Over the past five years, Nielsen said, the Air Force’s overall science and technology program—including funding from the Defense Advanced Research Projects Agency or USAF product centers—has grown from about $2.4 billion to $3.4 billion annually.

The funding boost has spurred more cooperation with universities. “Having the overall workforce, including the contracted workforce, out there doing things [has] made the whole defense science and technology community more robust than it was in the past,” Nielsen said.

Nielsen noted the S&E community has enjoyed several years of funding stability and consistent personnel authorizations.

“In our authorizations now, we’ve been steady for about four or five years,” Nielsen explained, and so, as people retire, “we have headroom” to hire replacements.

Pay for Performance

New optimism has been generated by a successful, seven-year-old personnel program called the “Lab Demo.” It is a compensation system that rewards scientists and engineers for their contributions rather than their longevity. The lab’s scientists and engineers—about 60 percent of the AFRL workforce—participate in Lab Demo.

In contrast to the traditional civil service system, Lab Demo evaluates “contributions over the year, in the context of the goals of the lab,” Nielsen said. Performance determines “what kind of raises they will get and [what] promotions.”

The system has only four broad pay bands, compared to the multiple steps and grades of the traditional civil service system. Technical experts can move up to a higher band by performing well.

Lab Demo has been “really successful” in two directly opposed ways, Nielsen said. First, top workers can be rapidly rewarded through raises or increased responsibility. Conversely, poor performers can suffer pay cuts. AFRL has found it necessary to do this “a few times,” Nielsen said.

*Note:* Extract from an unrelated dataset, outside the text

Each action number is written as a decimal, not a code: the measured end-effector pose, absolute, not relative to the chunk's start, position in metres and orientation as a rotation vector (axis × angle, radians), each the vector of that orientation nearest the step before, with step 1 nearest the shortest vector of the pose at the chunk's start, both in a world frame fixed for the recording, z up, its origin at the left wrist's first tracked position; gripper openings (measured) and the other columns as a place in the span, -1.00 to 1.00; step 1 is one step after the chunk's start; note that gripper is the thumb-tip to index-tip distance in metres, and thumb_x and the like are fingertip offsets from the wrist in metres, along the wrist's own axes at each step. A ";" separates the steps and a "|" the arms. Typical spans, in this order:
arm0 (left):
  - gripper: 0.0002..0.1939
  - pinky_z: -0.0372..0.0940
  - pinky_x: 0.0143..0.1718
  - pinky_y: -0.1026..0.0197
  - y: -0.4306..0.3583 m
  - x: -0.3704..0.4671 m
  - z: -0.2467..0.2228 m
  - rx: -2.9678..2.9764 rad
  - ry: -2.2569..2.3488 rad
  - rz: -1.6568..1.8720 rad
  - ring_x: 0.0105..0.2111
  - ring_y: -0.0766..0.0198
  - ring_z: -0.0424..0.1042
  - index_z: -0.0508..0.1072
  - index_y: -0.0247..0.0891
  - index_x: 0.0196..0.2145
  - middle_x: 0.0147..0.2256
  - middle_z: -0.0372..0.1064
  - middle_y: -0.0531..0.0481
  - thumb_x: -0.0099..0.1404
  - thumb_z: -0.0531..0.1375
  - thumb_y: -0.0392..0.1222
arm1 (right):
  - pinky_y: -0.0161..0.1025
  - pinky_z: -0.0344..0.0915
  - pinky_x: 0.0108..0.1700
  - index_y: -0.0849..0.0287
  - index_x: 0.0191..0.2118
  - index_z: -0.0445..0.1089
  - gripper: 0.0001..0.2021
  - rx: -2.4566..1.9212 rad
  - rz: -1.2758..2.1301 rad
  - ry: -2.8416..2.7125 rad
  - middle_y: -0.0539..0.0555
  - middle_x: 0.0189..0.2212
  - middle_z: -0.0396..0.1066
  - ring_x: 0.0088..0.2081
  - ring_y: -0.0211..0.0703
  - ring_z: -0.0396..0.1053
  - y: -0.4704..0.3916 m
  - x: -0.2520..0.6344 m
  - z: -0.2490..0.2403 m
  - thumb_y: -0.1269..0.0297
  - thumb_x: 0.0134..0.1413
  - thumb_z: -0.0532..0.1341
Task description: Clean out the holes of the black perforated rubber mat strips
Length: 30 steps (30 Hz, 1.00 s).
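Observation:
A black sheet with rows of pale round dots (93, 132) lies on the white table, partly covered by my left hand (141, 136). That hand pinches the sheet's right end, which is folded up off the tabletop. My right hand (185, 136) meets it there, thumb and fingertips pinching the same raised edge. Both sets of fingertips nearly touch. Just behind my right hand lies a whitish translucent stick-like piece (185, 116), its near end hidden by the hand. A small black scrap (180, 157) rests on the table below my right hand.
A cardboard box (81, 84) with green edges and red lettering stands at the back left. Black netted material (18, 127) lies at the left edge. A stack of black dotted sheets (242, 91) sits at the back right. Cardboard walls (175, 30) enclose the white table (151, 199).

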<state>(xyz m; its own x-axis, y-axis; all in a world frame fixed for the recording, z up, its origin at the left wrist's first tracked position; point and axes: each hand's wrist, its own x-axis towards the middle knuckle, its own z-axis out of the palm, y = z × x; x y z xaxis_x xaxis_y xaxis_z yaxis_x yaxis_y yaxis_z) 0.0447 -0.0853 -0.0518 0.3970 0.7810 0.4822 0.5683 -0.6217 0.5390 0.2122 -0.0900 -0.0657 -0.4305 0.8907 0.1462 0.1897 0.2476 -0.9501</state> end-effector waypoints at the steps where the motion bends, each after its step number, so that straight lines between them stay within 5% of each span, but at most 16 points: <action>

Polly Sweet, AFRL human resource management director, said that Lab Demo is now “pretty much institutionalized” within AFRL. This offers two benefits. First, as a retention tool, Lab Demo gives managers flexibility to set pay appropriately for a worker’s performance, which allows them to compete with private industry. Second, as a recruitment tool, it promises that hard work will be recognized and rewarded.

AFRL can offer a bonus of $10,000, immediately, to key engineers who might otherwise leave government service.

Engle noted that the Air Force is also “looking hard” at knowledge transfer, to ensure that expertise from senior civilian scientists and engineers gets passed down to the next generation.

“We’d like to hire about 120 additional people, put them in a very specific location, as an apprentice under a master, let them work with that person for the last three years of [the senior official’s] career,” Engle said. That way, the Air Force will have at least “post-doc’d” a replacement when the mentor retires.

AFRL and the National Security Personnel System

Air Force Research Laboratory is pursuing a number of initiatives to improve recruiting and retention of its science and engineering workforce

These initiatives are taking place in the context of the Pentagon’s move to a new National Security Personnel System. NSPS could replicate, but alter, many of AFRL’s in-house programs. (NSPS is being designed for the entire DOD civilian workforce.)

The proposed new personnel system will probably contain a form of flexible, “pay banding” compensation. Pay banding is needed to bring military science and engineering salaries within competitive range of the private sector.

AFRL personnel manager Polly Sweet told Air Force Magazine that AFRL was one of nine DOD entities specifically excluded from NSPS until 2008.

Sweet said this arrangement allows AFRL to “continue to implement new, cutting-edge” personnel arrangements to address the Air Force’s S&E workforce concerns.

What happens after 2008 is unclear, but moving AFRL into the NSPS model would not necessarily hamper the labs, said Sweet.